### [Data extract]
++++++
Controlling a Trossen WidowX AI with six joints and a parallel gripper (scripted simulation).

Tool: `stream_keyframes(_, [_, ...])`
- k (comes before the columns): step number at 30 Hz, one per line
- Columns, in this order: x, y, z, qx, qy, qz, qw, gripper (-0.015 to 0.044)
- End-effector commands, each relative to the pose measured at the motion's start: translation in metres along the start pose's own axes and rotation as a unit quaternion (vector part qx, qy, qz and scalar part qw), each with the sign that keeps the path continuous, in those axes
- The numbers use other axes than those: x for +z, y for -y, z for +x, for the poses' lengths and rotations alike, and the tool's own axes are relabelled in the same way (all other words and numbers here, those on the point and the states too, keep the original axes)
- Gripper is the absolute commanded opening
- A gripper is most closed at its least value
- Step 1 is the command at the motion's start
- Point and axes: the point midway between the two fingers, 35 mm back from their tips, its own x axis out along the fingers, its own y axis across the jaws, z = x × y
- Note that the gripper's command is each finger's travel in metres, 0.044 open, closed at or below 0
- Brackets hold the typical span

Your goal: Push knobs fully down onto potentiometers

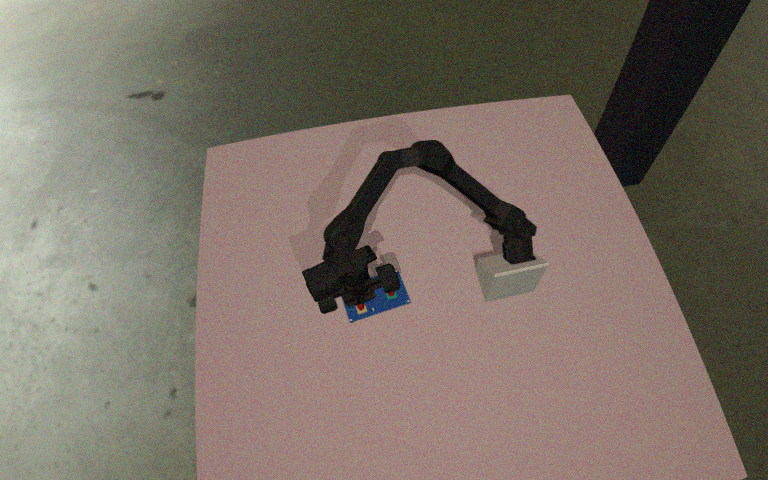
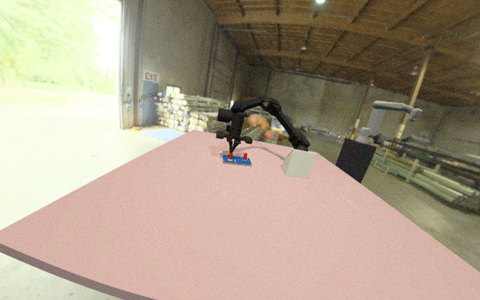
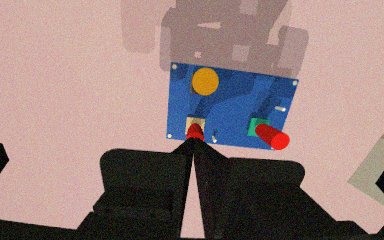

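Note:
The blue circuit board (image 1: 381, 305) (image 2: 240, 162) (image 3: 230, 117) stands on the table. One red knob (image 1: 360, 306) (image 2: 230, 155) (image 3: 195, 132) is upright over the beige potentiometer (image 3: 196, 119). The other red knob (image 2: 245, 155) (image 3: 279, 140) stands over the green potentiometer (image 2: 244, 160) (image 3: 253, 123). My gripper (image 2: 230, 152) (image 3: 193, 141) is shut with nothing between its fingers. Its tips are at the top of the knob over the beige potentiometer and hide part of it. Whether either knob sits against its potentiometer is too small to tell.
An orange round part (image 3: 205, 81) stands on the board's far side in the wrist view. Small pale pins stand near the potentiometers. A grey wedge-shaped block (image 1: 512, 281) (image 2: 300, 164) (image 3: 367, 172) is at the arm's base, to the right of the board.

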Motion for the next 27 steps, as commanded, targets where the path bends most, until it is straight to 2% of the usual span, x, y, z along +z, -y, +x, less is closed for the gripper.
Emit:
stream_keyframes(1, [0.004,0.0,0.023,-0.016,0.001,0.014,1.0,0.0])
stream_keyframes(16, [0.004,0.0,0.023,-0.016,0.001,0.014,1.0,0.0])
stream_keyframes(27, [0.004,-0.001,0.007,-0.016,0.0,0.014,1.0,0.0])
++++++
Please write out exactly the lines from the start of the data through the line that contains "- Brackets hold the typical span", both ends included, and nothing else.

### [Response to this task]
Controlling a Trossen WidowX AI with six joints and a parallel gripper (scripted simulation).

Tool: `stream_keyframes(_, [_, ...])`
- k (comes before the columns): step number at 30 Hz, one per line
- Columns, in this order: x, y, z, qx, qy, qz, qw, gripper (-0.015 to 0.044)
- End-effector commands, each relative to the pose measured at the motion's start: translation in metres along the start pose's own axes and rotation as a unit quaternion (vector part qx, qy, qz and scalar part qw), each with the sign that keeps the path continuous, in those axes
- The numbers use other axes than those: x for +z, y for -y, z for +x, for the poses' lengths and rotations alike, and the tool's own axes are relabelled in the same way (all other words and numbers here, those on the point and the states too, keep the original axes)
- Gripper is the absolute commanded opening
- A gripper is most closed at its least value
- Step 1 is the command at the motion's start
- Point and axes: the point midway between the two fingers, 35 mm back from their tips, its own x axis out along the fingers, its own y axis across the jaws, z = x × y
- Note that the gripper's command is each finger's travel in metres, 0.044 open, closed at or below 0
- Brackets hold the typical span

What has been written completes the answer.